▸ Your assignment:
Among the lines below, copy exactly those from the one with "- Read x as" through the one with "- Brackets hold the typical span", counting both ends.

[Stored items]
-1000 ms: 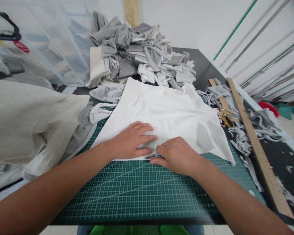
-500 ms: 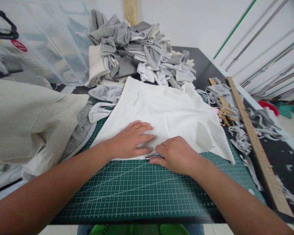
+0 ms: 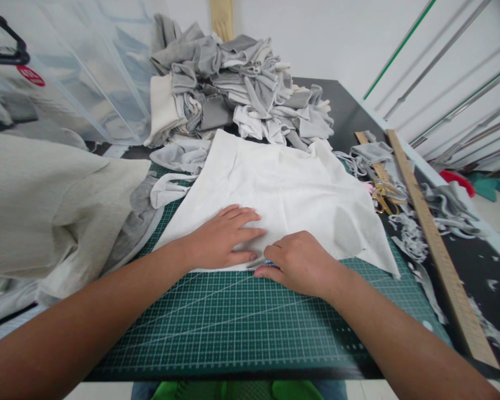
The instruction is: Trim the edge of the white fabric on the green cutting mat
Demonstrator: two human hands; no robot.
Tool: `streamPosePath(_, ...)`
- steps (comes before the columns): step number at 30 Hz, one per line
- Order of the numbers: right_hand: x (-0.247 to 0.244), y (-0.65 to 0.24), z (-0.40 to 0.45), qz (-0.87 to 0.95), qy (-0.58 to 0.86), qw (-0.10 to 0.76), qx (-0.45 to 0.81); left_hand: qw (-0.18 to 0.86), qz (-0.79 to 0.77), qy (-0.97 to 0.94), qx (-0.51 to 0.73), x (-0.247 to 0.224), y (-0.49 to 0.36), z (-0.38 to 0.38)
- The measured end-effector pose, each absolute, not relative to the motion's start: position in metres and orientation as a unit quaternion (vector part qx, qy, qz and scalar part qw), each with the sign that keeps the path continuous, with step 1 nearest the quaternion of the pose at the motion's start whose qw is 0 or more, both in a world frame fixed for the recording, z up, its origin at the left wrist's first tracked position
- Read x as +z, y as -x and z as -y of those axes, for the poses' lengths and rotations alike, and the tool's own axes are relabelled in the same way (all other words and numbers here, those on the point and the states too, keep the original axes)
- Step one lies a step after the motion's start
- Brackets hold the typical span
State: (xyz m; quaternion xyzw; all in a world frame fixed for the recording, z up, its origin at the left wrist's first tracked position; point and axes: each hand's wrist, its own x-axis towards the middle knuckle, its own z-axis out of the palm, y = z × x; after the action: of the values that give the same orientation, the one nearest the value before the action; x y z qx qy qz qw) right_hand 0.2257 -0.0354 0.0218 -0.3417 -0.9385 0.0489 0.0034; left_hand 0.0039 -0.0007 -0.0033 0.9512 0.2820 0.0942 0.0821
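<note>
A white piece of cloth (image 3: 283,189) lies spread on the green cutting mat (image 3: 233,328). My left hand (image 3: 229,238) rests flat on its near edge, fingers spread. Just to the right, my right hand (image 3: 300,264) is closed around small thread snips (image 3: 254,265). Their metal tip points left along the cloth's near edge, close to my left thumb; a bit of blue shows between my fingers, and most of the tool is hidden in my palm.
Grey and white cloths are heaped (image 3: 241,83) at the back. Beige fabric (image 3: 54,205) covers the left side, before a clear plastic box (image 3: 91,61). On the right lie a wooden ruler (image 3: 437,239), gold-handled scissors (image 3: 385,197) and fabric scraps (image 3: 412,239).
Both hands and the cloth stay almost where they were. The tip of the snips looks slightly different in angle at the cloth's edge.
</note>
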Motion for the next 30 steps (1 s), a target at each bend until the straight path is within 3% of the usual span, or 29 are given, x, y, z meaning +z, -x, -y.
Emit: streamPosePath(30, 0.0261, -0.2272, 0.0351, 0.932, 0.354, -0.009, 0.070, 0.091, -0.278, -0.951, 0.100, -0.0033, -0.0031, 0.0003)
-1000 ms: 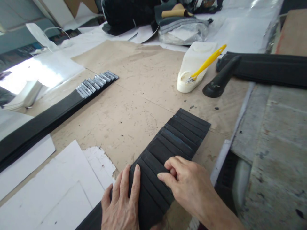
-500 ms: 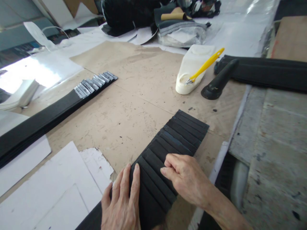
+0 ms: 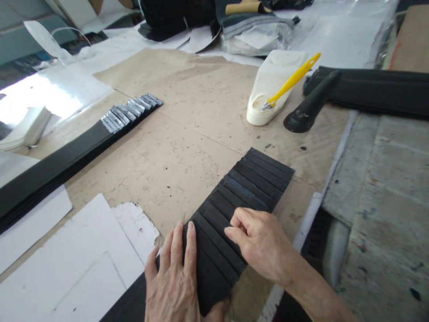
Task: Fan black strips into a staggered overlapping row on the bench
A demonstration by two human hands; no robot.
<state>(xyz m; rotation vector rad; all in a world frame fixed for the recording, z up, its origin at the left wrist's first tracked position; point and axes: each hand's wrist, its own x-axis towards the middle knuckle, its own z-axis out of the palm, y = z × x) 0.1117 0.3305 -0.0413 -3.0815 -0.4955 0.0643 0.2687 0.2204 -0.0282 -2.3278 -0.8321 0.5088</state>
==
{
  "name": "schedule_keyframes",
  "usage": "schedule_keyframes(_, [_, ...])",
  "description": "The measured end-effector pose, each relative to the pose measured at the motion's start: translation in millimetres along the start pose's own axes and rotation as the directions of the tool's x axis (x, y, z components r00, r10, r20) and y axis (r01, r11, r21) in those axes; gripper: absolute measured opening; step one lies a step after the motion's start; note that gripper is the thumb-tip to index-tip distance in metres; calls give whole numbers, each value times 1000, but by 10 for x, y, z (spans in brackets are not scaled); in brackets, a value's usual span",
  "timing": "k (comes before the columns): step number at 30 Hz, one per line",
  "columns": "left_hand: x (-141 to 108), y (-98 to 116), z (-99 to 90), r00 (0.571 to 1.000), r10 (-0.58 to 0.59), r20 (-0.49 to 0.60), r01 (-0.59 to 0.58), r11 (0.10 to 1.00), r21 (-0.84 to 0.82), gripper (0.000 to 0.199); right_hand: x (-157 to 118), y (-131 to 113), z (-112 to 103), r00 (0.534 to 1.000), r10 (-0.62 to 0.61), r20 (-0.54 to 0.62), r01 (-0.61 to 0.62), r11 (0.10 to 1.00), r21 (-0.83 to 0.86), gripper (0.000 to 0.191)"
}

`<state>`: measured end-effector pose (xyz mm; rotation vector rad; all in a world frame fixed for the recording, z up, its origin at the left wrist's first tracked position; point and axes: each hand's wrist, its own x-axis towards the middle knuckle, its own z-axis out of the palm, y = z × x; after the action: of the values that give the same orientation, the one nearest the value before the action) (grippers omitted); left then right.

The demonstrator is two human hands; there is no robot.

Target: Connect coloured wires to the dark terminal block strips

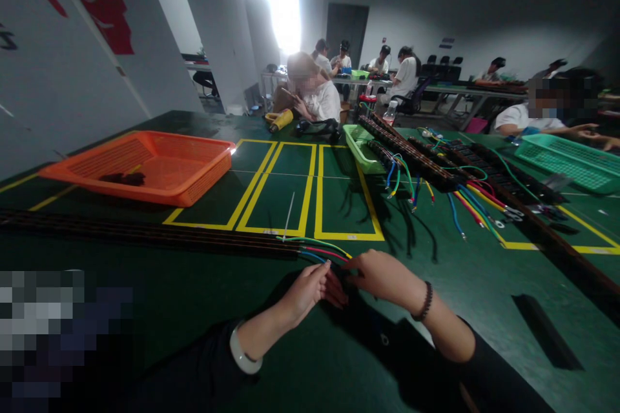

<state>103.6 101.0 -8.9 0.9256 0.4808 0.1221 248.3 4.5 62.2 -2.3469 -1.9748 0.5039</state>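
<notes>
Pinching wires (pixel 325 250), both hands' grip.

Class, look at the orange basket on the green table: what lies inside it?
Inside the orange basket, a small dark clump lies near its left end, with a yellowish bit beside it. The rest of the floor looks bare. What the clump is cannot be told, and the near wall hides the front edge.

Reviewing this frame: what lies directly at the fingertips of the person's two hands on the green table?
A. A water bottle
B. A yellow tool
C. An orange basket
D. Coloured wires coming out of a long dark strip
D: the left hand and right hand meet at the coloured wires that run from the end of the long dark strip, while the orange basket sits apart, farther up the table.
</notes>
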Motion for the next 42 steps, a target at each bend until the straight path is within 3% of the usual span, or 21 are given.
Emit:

▸ Answer space:
- Read x as +z, y as -x and z as -y of those axes, for the poses' lengths and rotations alike, and the tool's own axes are relabelled in the same way (all other words and numbers here, those on the point and the states too, keep the original axes)
- Step one lies a step after the motion's start
- Brackets hold the typical span

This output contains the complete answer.